_PROBLEM DETAILS_
Please state how many lines below include the word "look"; the reply should be the number only.

_DATASET EXCERPT_
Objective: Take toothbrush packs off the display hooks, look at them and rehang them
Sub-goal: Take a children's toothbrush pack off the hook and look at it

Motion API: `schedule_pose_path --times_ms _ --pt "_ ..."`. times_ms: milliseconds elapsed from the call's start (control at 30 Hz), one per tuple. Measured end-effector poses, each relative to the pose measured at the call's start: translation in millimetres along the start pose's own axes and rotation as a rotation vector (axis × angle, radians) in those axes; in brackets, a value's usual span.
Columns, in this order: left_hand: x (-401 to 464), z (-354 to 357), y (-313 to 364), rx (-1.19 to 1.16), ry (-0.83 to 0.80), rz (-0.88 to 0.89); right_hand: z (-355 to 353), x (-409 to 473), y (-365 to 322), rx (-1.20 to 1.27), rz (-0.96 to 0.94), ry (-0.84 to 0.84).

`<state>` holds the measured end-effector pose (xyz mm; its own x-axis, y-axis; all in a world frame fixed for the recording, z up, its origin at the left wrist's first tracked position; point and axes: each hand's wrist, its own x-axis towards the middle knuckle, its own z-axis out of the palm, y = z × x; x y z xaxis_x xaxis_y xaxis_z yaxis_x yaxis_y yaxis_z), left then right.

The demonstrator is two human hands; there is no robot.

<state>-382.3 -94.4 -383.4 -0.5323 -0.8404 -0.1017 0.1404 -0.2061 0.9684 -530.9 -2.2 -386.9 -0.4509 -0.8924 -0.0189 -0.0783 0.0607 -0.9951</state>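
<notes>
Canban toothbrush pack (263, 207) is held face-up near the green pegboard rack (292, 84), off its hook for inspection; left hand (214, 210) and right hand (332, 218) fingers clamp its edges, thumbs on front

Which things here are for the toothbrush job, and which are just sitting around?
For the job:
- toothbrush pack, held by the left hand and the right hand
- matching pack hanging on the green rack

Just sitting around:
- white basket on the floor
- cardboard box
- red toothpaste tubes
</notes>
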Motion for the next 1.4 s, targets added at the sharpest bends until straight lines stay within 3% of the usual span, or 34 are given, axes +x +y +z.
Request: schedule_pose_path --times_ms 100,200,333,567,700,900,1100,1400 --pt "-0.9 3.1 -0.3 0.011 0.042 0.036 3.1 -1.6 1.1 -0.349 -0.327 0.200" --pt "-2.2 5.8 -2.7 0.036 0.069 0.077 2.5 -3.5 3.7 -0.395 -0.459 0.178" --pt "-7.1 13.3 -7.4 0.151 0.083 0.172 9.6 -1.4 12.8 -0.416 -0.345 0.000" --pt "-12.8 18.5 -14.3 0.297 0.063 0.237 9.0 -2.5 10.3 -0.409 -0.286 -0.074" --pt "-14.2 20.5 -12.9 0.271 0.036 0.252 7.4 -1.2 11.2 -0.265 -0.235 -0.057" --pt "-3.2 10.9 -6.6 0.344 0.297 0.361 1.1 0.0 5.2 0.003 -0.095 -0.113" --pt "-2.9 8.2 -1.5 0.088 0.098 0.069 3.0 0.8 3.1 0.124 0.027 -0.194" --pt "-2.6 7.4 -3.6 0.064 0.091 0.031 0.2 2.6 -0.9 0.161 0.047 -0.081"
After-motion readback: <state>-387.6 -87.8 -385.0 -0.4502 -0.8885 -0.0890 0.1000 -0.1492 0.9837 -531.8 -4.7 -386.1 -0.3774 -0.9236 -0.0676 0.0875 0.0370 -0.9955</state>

_OUTPUT FOR THIS TASK_
2